WORK ORDER:
Could the data below be copied out in full, word for word?

THE DATA:
.....

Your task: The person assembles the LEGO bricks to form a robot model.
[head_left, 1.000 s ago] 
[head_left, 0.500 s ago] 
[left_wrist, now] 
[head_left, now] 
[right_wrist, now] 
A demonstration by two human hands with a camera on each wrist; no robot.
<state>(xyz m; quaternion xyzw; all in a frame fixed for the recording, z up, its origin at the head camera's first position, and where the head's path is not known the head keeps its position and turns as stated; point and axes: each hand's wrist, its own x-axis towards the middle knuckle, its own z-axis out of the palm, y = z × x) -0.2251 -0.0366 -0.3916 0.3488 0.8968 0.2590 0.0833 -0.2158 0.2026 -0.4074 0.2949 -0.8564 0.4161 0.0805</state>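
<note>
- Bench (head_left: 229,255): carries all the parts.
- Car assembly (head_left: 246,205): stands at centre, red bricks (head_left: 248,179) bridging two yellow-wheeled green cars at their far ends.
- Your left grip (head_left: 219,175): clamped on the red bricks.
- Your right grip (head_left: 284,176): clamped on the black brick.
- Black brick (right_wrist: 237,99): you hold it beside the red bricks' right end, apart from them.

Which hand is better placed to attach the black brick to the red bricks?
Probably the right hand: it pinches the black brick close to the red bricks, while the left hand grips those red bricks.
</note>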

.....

TASK SOLUTION:
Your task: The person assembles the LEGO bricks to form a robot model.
[head_left, 1.000 s ago] 
[head_left, 0.500 s ago] 
[left_wrist, now] 
[head_left, now] 
[right_wrist, now] 
A demonstration by two human hands with a camera on each wrist; no robot.
<state>(xyz m; quaternion xyzw; all in a frame fixed for the recording, z up, its origin at the head camera's first position, and where the head's path is not known the head keeps its position and turns as stated; point and axes: each hand's wrist, its own x-axis towards the middle knuckle, its own z-axis out of the palm, y = z × x) -0.2251 -0.0366 -0.3916 0.3488 0.8968 0.2590 0.0833 -0.2158 0.2026 -0.4074 0.2949 -0.8564 0.4161 0.0805</state>
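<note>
- Bench (head_left: 229,255): carries all the parts.
- Car assembly (head_left: 246,205): stands at centre, red bricks (head_left: 248,179) bridging two yellow-wheeled green cars at their far ends.
- Your left grip (head_left: 219,175): clamped on the red bricks.
- Your right grip (head_left: 284,176): clamped on the black brick.
- Black brick (right_wrist: 237,99): you hold it beside the red bricks' right end, apart from them.

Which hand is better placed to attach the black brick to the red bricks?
Probably the right hand: it pinches the black brick close to the red bricks, while the left hand grips those red bricks.
</note>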

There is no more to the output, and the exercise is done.